What is needed — Each entry below must appear in the output exactly as written.

Records excerpted from a collection —
--- START ---

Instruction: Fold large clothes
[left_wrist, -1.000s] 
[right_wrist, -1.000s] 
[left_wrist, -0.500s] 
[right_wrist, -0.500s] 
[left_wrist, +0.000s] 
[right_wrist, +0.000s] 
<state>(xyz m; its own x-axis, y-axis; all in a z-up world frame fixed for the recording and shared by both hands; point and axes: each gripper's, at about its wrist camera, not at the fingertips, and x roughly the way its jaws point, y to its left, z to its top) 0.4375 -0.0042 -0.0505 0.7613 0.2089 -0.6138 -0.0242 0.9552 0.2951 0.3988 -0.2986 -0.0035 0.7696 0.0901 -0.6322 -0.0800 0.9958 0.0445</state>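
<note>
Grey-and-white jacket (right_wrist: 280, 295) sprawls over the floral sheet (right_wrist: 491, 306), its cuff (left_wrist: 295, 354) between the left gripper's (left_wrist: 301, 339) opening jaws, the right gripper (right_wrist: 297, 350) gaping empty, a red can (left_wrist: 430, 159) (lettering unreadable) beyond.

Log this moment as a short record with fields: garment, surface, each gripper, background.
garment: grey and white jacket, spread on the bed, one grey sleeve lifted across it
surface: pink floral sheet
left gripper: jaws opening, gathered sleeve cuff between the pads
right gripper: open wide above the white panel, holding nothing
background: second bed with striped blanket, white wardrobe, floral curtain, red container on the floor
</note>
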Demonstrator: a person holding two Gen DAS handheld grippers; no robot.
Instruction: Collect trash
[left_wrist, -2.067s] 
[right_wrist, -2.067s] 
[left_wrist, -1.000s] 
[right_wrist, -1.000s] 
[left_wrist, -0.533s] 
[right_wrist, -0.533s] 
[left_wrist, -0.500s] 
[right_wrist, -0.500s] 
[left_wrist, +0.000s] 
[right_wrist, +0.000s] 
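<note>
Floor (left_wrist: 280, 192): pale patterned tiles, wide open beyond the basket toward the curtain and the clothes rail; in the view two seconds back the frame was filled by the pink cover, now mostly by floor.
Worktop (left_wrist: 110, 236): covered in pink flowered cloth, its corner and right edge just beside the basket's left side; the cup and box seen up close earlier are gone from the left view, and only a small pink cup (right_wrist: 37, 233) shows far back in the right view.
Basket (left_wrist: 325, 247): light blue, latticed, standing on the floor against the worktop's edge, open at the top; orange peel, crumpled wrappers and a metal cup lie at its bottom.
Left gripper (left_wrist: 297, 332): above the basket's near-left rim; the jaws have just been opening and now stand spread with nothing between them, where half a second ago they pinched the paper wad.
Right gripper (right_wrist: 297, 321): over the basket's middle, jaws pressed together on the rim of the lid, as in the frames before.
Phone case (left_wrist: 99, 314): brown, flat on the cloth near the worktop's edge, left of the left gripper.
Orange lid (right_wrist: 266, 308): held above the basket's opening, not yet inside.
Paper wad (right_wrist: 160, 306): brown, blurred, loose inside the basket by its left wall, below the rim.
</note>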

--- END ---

Response —
Instruction: Fold large clothes
[left_wrist, -1.000s] 
[right_wrist, -1.000s] 
[left_wrist, -0.500s] 
[right_wrist, -0.500s] 
[left_wrist, +0.000s] 
[right_wrist, +0.000s] 
<state>(xyz m; its own x-axis, y-axis; all in a z-up world frame fixed for the recording and shared by both hands; point and axes: each gripper's, at about its wrist camera, not at the fingertips, and x roughly the way its jaws point, y to its left, z to its top) 0.4375 -0.0042 -0.0505 0.7613 0.2089 -0.6138 -0.0242 0.9552 0.2951 0.3988 -0.2986 -0.0035 0.7696 0.0901 -0.6322 -0.0800 0.9958 0.0445</state>
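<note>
Grey-and-white jacket (right_wrist: 280, 295) sprawls over the floral sheet (right_wrist: 491, 306), its cuff (left_wrist: 295, 354) between the left gripper's (left_wrist: 301, 339) opening jaws, the right gripper (right_wrist: 297, 350) gaping empty, a red can (left_wrist: 430, 159) (lettering unreadable) beyond.

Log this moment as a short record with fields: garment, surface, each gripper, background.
garment: grey and white jacket, spread on the bed, one grey sleeve lifted across it
surface: pink floral sheet
left gripper: jaws opening, gathered sleeve cuff between the pads
right gripper: open wide above the white panel, holding nothing
background: second bed with striped blanket, white wardrobe, floral curtain, red container on the floor
</note>
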Demonstrator: a person holding two Gen DAS handheld grippers; no robot.
Instruction: Collect trash
[left_wrist, -2.067s] 
[right_wrist, -2.067s] 
[left_wrist, -1.000s] 
[right_wrist, -1.000s] 
[left_wrist, -0.533s] 
[right_wrist, -0.533s] 
[left_wrist, -0.500s] 
[right_wrist, -0.500s] 
[left_wrist, +0.000s] 
[right_wrist, +0.000s] 
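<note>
Floor (left_wrist: 280, 192): pale patterned tiles, wide open beyond the basket toward the curtain and the clothes rail; in the view two seconds back the frame was filled by the pink cover, now mostly by floor.
Worktop (left_wrist: 110, 236): covered in pink flowered cloth, its corner and right edge just beside the basket's left side; the cup and box seen up close earlier are gone from the left view, and only a small pink cup (right_wrist: 37, 233) shows far back in the right view.
Basket (left_wrist: 325, 247): light blue, latticed, standing on the floor against the worktop's edge, open at the top; orange peel, crumpled wrappers and a metal cup lie at its bottom.
Left gripper (left_wrist: 297, 332): above the basket's near-left rim; the jaws have just been opening and now stand spread with nothing between them, where half a second ago they pinched the paper wad.
Right gripper (right_wrist: 297, 321): over the basket's middle, jaws pressed together on the rim of the lid, as in the frames before.
Phone case (left_wrist: 99, 314): brown, flat on the cloth near the worktop's edge, left of the left gripper.
Orange lid (right_wrist: 266, 308): held above the basket's opening, not yet inside.
Paper wad (right_wrist: 160, 306): brown, blurred, loose inside the basket by its left wall, below the rim.
</note>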

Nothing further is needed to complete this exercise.